Le vendredi 8 août, à Lomé, TradeMark Africa (TMA), avec l’appui technique des cabinets Afrik’Act (Togo) et Tradesmart Consulting (Kenya), a organisé un atelier de validation du rapport de consultation des parties prenantes sur l’amélioration du commerce transfrontalier au Togo. L’événement a rassemblé des représentants du gouvernement, du secteur privé, d’organisations de la société civile et de partenaires au développement.
Les travaux, dirigés par Kwami Ossadzifo Wonyra (professeur d’économie à l’Université de Kara et chef des consultants d’Afrik’Act), Akouvi Soké Klolly (coordinatrice des programmes TMA) au Togo et Brice Niango Adou (gestionnaire de programmes genre et commerce inclusif TMA), ont mis l’accent sur un enjeu central : lever les obstacles freinant la participation des femmes, des jeunes et des personnes handicapées dans le commerce transfrontalier.
Un secteur vital mais freiné par des obstacles structurels
Le rapport souligne que le commerce transfrontalier constitue un pilier de l’économie togolaise, faisant vivre des milliers de commerçants, dont près de 70 % sont des femmes.
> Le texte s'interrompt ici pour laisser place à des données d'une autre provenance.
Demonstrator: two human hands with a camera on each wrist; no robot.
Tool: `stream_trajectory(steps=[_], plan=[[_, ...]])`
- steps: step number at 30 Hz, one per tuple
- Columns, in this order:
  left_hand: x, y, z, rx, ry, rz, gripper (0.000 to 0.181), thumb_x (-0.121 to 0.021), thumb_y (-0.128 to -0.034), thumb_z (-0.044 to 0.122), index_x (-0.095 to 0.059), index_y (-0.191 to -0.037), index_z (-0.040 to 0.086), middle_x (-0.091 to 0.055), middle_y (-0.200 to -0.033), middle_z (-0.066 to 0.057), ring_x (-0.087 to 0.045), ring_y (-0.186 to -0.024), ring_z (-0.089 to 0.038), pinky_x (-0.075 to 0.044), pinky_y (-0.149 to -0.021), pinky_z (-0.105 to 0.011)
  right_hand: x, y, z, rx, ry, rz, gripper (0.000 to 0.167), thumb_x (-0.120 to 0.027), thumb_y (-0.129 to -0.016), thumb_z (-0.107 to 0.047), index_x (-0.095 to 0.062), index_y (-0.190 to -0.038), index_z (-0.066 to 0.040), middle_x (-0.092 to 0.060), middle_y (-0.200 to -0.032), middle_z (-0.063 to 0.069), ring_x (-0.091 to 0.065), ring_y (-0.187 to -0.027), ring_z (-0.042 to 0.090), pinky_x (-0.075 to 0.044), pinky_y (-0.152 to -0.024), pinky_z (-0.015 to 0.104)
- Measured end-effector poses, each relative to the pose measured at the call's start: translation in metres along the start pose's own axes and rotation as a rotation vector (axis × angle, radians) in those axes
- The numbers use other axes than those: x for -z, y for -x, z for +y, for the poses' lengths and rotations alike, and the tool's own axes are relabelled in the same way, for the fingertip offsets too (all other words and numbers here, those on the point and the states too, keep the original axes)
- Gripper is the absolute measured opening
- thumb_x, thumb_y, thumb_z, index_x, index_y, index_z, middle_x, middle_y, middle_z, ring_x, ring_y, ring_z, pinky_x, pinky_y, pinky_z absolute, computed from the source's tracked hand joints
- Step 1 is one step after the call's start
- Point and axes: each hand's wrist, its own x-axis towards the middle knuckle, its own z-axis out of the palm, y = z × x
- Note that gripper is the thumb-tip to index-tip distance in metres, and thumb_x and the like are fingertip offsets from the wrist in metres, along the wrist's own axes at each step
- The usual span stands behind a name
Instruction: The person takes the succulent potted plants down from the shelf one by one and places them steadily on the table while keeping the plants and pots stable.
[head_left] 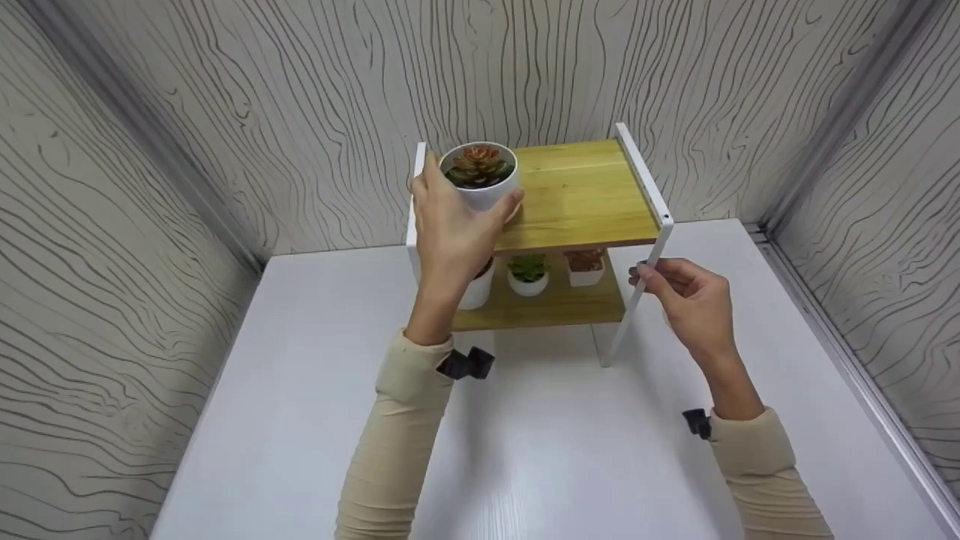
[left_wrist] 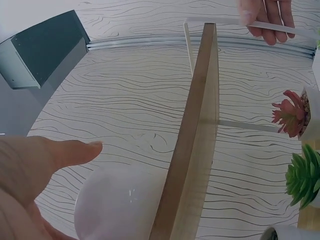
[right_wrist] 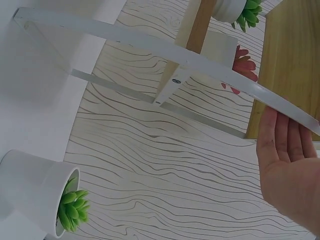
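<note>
A white pot (head_left: 484,196) with a reddish-green succulent (head_left: 478,166) stands at the left end of the shelf's upper board (head_left: 577,191). My left hand (head_left: 454,232) spreads round it, thumb at the right and fingers at the left; its far fingertips are hidden. In the left wrist view that thumb (left_wrist: 75,151) lies beside the pale pot (left_wrist: 120,200). With thumb and fingers, my right hand (head_left: 694,304) holds the white metal leg (head_left: 637,296) at the shelf's right front. The right wrist view shows its fingers (right_wrist: 282,135) behind the white frame (right_wrist: 150,47).
On the lower board (head_left: 555,307) stand a green succulent (head_left: 529,268), a red one (head_left: 585,262) and a partly hidden pot (head_left: 476,292). Another potted green plant (right_wrist: 72,210) appears in the right wrist view. Patterned walls surround the white table (head_left: 315,360).
</note>
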Motion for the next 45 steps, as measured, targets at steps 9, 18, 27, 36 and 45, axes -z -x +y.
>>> stream_trajectory(steps=[9,18,27,36,45], plan=[[-0.005,-0.006,-0.001,0.047,-0.042,-0.008,0.118,-0.087,-0.0839,0.049,-0.016,-0.167,0.003,-0.041,-0.158,-0.023,-0.048,-0.146,-0.036,-0.048,-0.114,-0.053,-0.002,-0.001,0.002,0.022,-0.023,0.001,0.03,-0.065,-0.106,-0.024,-0.076,-0.112,0.003,-0.082,-0.097,-0.005,-0.079,-0.096,0.009,-0.059,-0.09,0.016],[-0.006,-0.012,-0.005,0.035,-0.061,-0.023,0.117,-0.086,-0.0849,0.048,-0.018,-0.166,-0.001,-0.044,-0.156,-0.023,-0.047,-0.147,-0.036,-0.044,-0.119,-0.052,-0.004,-0.002,0.003,0.005,-0.027,0.042,0.03,-0.066,-0.105,-0.025,-0.076,-0.111,0.003,-0.076,-0.099,-0.013,-0.075,-0.098,0.002,-0.06,-0.088,0.019],[-0.007,-0.015,-0.009,0.005,-0.036,-0.035,0.104,-0.086,-0.0847,0.043,-0.03,-0.162,0.001,-0.051,-0.149,-0.02,-0.053,-0.141,-0.032,-0.047,-0.115,-0.049,-0.003,-0.002,0.002,0.001,-0.022,0.023,0.031,-0.066,-0.106,-0.027,-0.076,-0.109,0.002,-0.078,-0.093,-0.009,-0.077,-0.093,0.006,-0.061,-0.087,0.018],[-0.01,-0.018,-0.006,0.007,-0.052,-0.034,0.096,-0.084,-0.0858,0.046,-0.035,-0.156,0.002,-0.055,-0.145,-0.017,-0.058,-0.135,-0.029,-0.052,-0.111,-0.045,-0.001,-0.002,0.002,0.004,-0.027,0.022,0.031,-0.067,-0.105,-0.026,-0.077,-0.111,0.003,-0.077,-0.093,-0.012,-0.077,-0.091,0.004,-0.061,-0.086,0.019],[-0.008,-0.019,-0.01,-0.031,-0.03,-0.035,0.09,-0.086,-0.0842,0.046,-0.042,-0.151,0.004,-0.058,-0.143,-0.015,-0.062,-0.132,-0.028,-0.056,-0.106,-0.044,0.0,-0.004,0.005,0.005,-0.044,0.015,0.03,-0.069,-0.103,-0.023,-0.077,-0.11,0.004,-0.079,-0.091,-0.012,-0.078,-0.088,0.004,-0.062,-0.084,0.02]])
Pourtant, la complexité réglementaire, le manque d’accès au financement, le harcèlement aux frontières, l’insuffisance d’infrastructures adaptées et la faible connexion aux marchés freinent encore leur développement.
Les mécanismes régionaux, tels que la ZLECAf et le Programme de libéralisation des échanges de la CEDEAO (ETLS), tardent à se traduire par des mesures concrètes. Les commerçants doivent toujours composer avec des procédures documentaires lourdes, des frais élevés et une instabilité réglementaire qui décourage la formalisation.
L’exclusion financière, frein majeur
Le rapport met en lumière la difficulté d’accès au crédit : les garanties exigées par les banques sont rarement accessibles et les taux appliqués par les institutions de microfinance sont souvent prohibitifs. En conséquence, de nombreuses commerçantes recourent à des prêts informels, coûteux et peu sécurisés.
Pour y remédier, le document préconise :
La mise en place de produits financiers adaptés aux besoins des commerçants informels et des femmes, la simplification et la numérisation des procédures douanières, le renforcement des politiques sensibles au genre, la lutte contre la corruption aux postes-frontières,
le développement du commerce numérique, notamment via l’interopérabilité des paiements mobiles dans la CEDEAO, et la création d’infrastructures adaptées (zones d’attente sécurisées, installations sanitaires, services de garde d’enfants).
Vers un commerce transfrontalier inclusif
Les participants ont insisté sur la nécessité d’une coordination étroite entre autorités publiques, secteur privé, partenaires techniques et financiers, et organisations professionnelles afin de bâtir un environnement commercial inclusif, où chacun, quel que soit son genre ou sa condition physique, puisse contribuer pleinement à l’intégration régionale.
« Le potentiel économique du commerce transfrontalier ne pourra être pleinement exploité que si les politiques deviennent réellement opérationnelles et inclusives », a déclaré le professeur Wonyra.
Prochaines étapes : renforcer les capacités des acteurs
Après la validation du rapport, le programme entre dans une phase clé : le renforcement des capacités des commerçants, en particulier les plus vulnérables. Selon Brice Niango Adou, il s’agira de combler les lacunes informationnelles, techniques et organisationnelles, afin de leur fournir les outils nécessaires pour mieux naviguer dans l’environnement commercial.
Les obstacles aux frontières constituent un frein majeur au développement. Renforcer les compétences est indispensable pour les surmonter », a-t-il conclu.